A 28-year-old lawyer told Al Jazeera that change needs to begin with a new constitution.

"We want and new constitution. Without that, nothing can change. It is the constitution that has created the sectarian crisis we've lived in for years," said the protester, who also wished to remain anonymous.

Many Iraqis blame the current constitution, which was drafted and approved in 2005, two years after the US-led invasion, for the sectarian nature of Iraq's political system.

Iraqi soldiers fired tear gas on Friday morning as protesters tried to cross a bridge leading to Baghdad's heavily fortified Green Zone, home to the US embassy and Iraqi government offices.

At least two demonstrators were killed, the Iraqi Human Rights Commission said.
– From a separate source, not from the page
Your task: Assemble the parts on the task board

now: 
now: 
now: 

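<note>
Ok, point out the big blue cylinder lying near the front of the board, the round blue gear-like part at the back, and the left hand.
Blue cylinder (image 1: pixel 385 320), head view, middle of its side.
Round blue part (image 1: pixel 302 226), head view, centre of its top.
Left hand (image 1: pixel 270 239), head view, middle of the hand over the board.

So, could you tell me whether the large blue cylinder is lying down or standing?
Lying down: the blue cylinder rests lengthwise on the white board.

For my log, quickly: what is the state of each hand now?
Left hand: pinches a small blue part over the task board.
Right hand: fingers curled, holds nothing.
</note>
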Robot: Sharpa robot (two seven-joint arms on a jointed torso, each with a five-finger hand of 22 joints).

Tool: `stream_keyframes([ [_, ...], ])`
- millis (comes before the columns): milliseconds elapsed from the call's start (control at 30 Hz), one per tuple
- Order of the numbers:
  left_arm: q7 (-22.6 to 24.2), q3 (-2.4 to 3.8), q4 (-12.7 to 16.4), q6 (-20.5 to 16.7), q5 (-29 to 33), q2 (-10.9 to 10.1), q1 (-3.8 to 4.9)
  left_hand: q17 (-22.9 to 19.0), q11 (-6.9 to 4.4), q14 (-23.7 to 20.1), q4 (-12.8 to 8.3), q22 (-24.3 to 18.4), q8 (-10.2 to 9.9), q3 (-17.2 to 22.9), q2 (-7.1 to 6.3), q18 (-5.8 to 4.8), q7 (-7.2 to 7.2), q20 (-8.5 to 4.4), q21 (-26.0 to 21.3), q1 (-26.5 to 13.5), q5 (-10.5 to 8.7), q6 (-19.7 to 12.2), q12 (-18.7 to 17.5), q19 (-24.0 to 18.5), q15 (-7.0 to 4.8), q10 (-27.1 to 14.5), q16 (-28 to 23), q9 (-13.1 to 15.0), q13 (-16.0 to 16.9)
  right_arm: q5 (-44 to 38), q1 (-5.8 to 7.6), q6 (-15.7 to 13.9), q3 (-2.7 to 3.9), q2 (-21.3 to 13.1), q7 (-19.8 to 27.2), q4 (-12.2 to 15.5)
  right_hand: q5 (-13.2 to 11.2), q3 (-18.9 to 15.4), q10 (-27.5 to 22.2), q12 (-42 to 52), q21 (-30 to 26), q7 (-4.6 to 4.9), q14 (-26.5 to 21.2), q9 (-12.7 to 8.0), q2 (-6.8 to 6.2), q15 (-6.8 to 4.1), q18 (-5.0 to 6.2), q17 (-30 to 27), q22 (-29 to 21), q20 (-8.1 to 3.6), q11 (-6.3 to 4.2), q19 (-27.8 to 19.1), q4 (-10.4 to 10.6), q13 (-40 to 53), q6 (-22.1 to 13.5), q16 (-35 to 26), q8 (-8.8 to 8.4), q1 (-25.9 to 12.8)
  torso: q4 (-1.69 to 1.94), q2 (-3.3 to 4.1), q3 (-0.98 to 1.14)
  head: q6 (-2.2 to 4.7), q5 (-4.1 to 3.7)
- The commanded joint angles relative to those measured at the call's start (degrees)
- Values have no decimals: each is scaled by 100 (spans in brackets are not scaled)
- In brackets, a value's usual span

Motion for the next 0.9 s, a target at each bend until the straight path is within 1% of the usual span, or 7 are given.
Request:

Commission member Ali Bayati said both protesters appeared to have died from wounds sustained when they were hit by tear gas canisters.

Meanwhile, Iraq's top Shia Cleric Grand Ayatollah Ali al-Sistani called on protesters and security forces to keep anti-government demonstrations peaceful.

"Real reform and change in the country has to be through peaceful methods," a representative of the cleric said during the Friday sermon in the holy city of Kerbala.

Sistani, who rarely weighs in on politics except in times of crisis, said that security forces must not allow attacks on public and private property.

Reporting from Baghdad, Al Jazeera's Natasha Ghoneim said demonstrators penetrated the Green Zone on Thursday night after toppling barricades around the heavily fortified area. She said gunfire, water cannon, and tear gas were used to push protesters back to Tahrir Square in central Baghdad.

"People are very upset about the ongoing lack of economic opportunities, basic services - such as water and electricity - and what they perceive to be a dysfunctional government that is looting the country of its money. Adding to their anger is the fact that in the first round of protests earlier this month, 149 protesters were killed," said Ghoneim.

 

Baghdad protests

Iraqi protesters defy tear gas and live ammunition fired by security forces by gathering in central Baghdad to demand that teh government step down [Bakr al-Ubaidi/ Al Jazeera]

A government-appointed inquiry into the protests determined in a report published on Tuesday that security forces had used excessive force and live fire to quell the demonstrations, killing 149 people and wounding more than 3,000. Eight members of the security forces were also killed.

The report, which said more than 70 percent of the deaths were caused by gunshots to head or chest, held senior commanders responsible, but stopped short of blaming Prime Minister Adel Abdul Mahdi and other top officials, saying there had been no orders to shoot.

The violence - Iraq's worst since the fight against ISIL in 2017 - has posed the biggest challenge to Abdul Mahdi since he took office a year ago.

Commenting on the protests, which come on the one-year anniversay of Abdul Mahdi being sworn in as prime minister, Renad Mansour, research fellow in the Middle East and North Africa Programme at Chatham House, told Al Jazeera that Friday's protests were part of a years-long process of disillusionment among Iraq youth.

""Iraqis are rejecting the post-2003 system and they have been trying to voice, year after year, their grievances and sense of disillusionment with it," Mansour explained.

"This has come in the form of low voter turn-out in the last election, protests across the south [of Iraq] last year ... and even going back to the mass [anti-government] protests in 2015," he added.

The main difference according to Mansour however is the spike in violence which has escalated since early October.